▶ PROBLEM TO WORK ON
In the listing that follows, locate the line containing "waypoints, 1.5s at" and the line containing "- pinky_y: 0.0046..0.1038". Retype exactly those two lines and every line between them, and nothing more.

━━ SUPPLIED ENTRIES ━━

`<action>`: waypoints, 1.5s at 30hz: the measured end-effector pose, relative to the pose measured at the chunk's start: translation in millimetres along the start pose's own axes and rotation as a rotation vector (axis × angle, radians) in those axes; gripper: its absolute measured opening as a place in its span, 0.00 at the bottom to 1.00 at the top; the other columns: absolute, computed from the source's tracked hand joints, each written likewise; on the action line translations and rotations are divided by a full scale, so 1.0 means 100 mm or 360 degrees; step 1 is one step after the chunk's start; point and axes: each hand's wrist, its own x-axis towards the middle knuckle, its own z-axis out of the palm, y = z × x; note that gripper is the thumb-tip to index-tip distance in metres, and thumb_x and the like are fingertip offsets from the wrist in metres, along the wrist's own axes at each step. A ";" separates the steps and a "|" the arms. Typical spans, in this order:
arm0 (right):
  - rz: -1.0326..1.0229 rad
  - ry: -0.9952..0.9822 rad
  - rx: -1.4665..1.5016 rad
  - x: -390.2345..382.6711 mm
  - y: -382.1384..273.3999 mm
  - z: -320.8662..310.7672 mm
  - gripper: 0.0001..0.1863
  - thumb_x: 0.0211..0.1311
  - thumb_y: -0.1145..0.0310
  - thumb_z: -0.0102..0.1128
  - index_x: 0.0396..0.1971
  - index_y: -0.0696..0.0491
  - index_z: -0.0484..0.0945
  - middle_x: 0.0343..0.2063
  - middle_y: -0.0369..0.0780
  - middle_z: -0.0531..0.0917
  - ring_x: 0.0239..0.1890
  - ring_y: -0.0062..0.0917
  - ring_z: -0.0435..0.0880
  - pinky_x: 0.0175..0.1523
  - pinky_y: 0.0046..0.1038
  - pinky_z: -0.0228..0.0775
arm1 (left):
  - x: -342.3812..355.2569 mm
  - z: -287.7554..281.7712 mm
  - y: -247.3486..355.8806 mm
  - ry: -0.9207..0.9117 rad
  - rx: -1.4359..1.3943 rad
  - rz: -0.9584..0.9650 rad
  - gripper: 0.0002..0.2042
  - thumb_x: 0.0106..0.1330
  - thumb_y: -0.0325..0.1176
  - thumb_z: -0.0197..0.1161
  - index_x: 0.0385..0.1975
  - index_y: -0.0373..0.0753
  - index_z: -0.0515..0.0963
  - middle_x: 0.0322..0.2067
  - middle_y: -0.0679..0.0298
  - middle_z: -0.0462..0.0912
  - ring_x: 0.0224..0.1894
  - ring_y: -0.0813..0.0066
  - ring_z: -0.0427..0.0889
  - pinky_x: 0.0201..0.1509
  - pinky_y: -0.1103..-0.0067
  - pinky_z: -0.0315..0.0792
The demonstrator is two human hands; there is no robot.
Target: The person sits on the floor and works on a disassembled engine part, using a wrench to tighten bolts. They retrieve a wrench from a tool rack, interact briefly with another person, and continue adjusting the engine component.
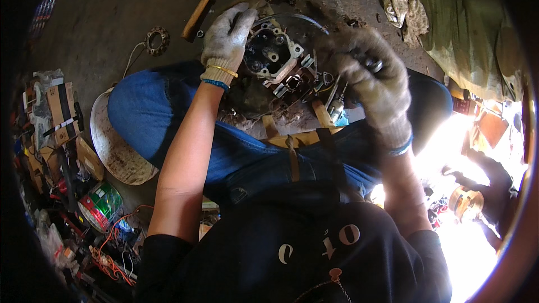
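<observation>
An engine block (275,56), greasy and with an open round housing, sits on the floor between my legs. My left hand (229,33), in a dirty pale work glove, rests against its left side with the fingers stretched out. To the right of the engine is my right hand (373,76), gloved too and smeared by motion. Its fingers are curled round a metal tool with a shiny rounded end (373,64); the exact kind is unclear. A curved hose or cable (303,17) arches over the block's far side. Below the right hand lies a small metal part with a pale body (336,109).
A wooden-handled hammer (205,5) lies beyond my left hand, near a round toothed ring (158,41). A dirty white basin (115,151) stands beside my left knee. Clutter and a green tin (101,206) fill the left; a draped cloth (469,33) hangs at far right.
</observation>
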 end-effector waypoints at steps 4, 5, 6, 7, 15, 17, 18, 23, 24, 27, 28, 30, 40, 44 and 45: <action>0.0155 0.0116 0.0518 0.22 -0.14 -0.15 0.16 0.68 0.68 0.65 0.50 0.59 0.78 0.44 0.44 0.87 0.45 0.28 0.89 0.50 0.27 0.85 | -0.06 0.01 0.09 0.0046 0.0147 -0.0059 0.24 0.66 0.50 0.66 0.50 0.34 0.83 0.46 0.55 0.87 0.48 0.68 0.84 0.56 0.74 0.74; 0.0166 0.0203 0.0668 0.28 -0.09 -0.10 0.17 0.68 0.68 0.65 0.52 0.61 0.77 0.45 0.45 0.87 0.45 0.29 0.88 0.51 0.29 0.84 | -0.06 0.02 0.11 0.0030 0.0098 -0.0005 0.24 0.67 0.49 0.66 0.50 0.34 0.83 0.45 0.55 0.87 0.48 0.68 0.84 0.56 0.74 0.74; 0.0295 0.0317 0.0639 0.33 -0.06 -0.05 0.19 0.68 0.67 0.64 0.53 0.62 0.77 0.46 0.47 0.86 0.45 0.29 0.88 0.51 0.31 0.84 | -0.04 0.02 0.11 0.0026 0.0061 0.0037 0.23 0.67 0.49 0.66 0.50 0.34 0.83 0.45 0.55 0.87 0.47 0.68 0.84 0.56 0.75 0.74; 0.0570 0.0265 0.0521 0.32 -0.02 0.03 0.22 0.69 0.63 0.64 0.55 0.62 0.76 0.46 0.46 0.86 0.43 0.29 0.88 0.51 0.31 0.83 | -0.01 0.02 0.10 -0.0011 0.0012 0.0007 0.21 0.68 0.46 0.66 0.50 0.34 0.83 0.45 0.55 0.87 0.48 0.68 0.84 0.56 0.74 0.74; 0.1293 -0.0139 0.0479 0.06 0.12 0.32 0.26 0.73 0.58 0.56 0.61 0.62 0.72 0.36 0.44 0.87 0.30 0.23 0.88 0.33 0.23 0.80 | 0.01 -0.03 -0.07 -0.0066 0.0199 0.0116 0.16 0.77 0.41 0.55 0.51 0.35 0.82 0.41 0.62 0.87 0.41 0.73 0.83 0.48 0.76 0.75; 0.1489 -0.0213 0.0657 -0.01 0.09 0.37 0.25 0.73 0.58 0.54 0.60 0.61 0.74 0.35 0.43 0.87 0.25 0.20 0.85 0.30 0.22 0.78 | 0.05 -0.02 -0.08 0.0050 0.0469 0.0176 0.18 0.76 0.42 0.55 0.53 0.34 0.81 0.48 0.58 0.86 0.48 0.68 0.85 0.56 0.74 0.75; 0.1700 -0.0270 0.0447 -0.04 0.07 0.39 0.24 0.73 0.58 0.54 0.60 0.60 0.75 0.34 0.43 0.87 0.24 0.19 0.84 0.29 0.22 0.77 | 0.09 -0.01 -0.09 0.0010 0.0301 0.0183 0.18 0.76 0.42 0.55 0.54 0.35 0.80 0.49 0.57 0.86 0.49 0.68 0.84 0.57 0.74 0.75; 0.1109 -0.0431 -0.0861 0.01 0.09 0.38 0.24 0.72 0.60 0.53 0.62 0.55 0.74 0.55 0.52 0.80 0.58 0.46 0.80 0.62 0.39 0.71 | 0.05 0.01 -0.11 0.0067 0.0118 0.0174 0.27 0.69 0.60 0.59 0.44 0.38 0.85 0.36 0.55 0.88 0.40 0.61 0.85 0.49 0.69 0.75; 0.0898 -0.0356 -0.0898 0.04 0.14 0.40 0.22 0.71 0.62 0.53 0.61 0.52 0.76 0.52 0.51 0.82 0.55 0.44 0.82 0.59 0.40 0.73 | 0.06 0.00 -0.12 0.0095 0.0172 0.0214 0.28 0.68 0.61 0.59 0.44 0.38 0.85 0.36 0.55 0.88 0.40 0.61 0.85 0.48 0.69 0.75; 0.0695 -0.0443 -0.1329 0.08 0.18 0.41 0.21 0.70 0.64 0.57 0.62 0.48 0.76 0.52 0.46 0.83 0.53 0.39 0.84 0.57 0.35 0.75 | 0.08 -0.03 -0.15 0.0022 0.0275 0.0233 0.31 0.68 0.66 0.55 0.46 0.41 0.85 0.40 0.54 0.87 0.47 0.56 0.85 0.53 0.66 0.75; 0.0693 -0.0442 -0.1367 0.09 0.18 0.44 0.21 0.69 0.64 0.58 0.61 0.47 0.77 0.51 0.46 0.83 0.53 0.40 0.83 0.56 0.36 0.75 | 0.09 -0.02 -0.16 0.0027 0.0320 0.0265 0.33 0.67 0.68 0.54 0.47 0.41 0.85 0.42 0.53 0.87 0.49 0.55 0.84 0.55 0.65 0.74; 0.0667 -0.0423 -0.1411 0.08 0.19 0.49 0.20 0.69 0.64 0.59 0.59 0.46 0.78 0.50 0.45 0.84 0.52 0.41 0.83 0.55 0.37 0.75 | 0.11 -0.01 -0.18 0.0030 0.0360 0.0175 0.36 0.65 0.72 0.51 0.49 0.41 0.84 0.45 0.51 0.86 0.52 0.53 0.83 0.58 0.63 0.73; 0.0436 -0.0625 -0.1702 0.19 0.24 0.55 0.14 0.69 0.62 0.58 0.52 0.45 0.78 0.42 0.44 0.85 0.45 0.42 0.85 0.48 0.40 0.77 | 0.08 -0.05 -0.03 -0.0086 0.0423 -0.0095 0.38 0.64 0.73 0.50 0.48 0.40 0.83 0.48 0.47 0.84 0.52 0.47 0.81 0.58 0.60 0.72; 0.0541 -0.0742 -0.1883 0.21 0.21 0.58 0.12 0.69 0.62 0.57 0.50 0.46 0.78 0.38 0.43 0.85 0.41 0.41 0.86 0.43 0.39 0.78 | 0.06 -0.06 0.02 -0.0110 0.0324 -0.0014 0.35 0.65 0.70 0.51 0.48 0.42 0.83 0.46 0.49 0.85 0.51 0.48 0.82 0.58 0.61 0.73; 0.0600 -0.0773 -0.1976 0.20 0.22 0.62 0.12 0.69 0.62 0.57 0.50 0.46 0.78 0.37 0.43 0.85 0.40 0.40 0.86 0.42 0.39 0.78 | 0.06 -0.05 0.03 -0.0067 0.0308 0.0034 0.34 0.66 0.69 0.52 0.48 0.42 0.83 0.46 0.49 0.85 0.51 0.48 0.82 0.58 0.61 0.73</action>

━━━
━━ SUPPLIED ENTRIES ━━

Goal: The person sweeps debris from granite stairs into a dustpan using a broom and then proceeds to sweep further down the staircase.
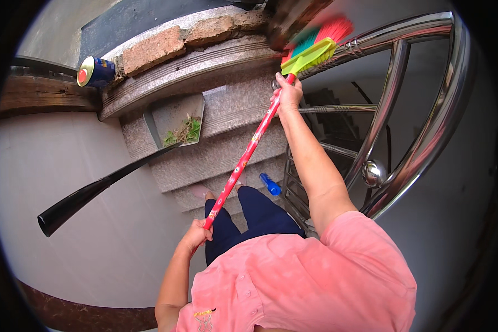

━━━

▶ YOUR SOLUTION
`<action>`: waypoints, 1.5s at 30hz: the measured end-effector pose, relative to the pose measured at the chunk's start: translation in millimetres along the start pose's own axes and rotation as a rotation vector (axis × angle, radians) in those axes; gripper: its absolute measured opening as a place in its span, 0.00 at the bottom to 1.00 at the top; the other columns: absolute, computed from the source's tracked hand joints, each written likewise; on the action line translations and rotations are divided by a full scale, so 1.0 means 100 mm or 360 degrees; step 1 is one step after the chunk's start; point and axes: each hand's wrist, its own x-axis towards the middle knuckle, its own z-axis out of the palm, y = z × x; note that gripper is the thumb-tip to index-tip distance in metres, and thumb_x and the like are fingertip offsets from the wrist in metres, along the wrist's own axes at each step. A ";" separates the steps and a "|" the arms. Typical spans, in this order:
arm0 (right):
  - rz: -1.0326..1.0229 rad
  - ry: -0.9952..0.9822 rad
  - rx: -1.4665..1.5016 rad
  - x: -390.2345..382.6711 mm
  - y: -382.1384..273.3999 mm
  - z: -320.8662..310.7672 mm
  - gripper: 0.0001..0.1863
  - thumb_x: 0.0211..0.1311
  - thumb_y: -0.1145..0.0310
  - thumb_z: -0.0102..0.1128
  - index_x: 0.0396..0.1971
  - index_y: -0.0696..0.0491
  - index_z: -0.0484..0.0945
  - middle_x: 0.0343..0.2063
  - middle_y: -0.0369..0.0780
  - middle_z: -0.0531..0.0917
  - ring_x: 0.0239..0.1890
  - ring_y: -0.0062..0.0917
  - ring_z: -0.0435..0.0880
  - pinky_x: 0.0175..0.1523
  - pinky_y: 0.0046..0.1038

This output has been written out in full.